Re: Etiquette - 11/13/19 04:00 PM

Well this thread turned a little into hunting partner etiquette. I think we missed a couple big things with this one. My number one biggest thing is safety. If someone does anything remotely unsafe with me, they are never invited out again. This includes knowing your shooting lanes, point barrel in safe direction, always have your gun unloaded in my boat, and if we are hunting over a dog, do not shoot anywhere close to her. The next biggest thing is reliability. When you set a time to meet, be there at least on time, if not 15 minutes early to have your stuff ready when I pull up. The third thing is to not be lazy. Always offer to help pick up decoys, clean the birds, clean the boat etc. There are a couple people I've hunted with that I'll never hunt with again because they watched me set out an entire spread of decoys,mojos etc, and pick them back up. The fourth and final thing is when to shoot. If your hunting my spot, I'm calling the shots. Shooting at birds too early is my biggest pet peeve.
Posted By: KWood_TSU

Re: Etiquette - 11/13/19 04:17 PM

Originally Posted by tdogg
Well this thread turned a little into hunting partner etiquette. I think we missed a couple big things with this one. My number one biggest thing is safety. If someone does anything remotely unsafe with me, they are never invited out again.

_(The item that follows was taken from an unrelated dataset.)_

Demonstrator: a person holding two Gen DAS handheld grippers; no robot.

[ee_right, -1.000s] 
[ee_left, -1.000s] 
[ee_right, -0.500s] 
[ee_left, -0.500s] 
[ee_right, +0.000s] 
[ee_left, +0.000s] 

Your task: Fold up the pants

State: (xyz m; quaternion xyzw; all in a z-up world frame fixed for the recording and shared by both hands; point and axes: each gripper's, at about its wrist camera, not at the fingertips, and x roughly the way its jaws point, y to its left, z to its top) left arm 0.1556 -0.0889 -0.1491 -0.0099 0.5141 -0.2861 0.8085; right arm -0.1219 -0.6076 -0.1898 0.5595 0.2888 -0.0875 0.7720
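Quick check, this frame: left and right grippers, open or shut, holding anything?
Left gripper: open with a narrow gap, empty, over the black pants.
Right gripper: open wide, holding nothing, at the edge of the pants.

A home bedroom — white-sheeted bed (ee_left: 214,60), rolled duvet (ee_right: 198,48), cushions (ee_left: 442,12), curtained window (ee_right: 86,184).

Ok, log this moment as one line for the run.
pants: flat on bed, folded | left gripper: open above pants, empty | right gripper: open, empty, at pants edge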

This includes knowing your shooting lanes, point barrel in safe direction, always have your gun unloaded in my boat, and if we are hunting over a dog, do not shoot anywhere close to her. The next biggest thing is reliability. When you set a time to meet, be there at least on time, if not 15 minutes early to have your stuff ready when I pull up. The third thing is to not be lazy. Always offer to help pick up decoys, clean the birds, clean the boat etc. There are a couple people I've hunted with that I'll never hunt with again because they watched me set out an entire spread of decoys,mojos etc, and pick them back up. The fourth and final thing is when to shoot. If your hunting my spot, I'm calling the shots. Shooting at birds too early is my biggest pet peeve.


Do you go over those safety issues before hand?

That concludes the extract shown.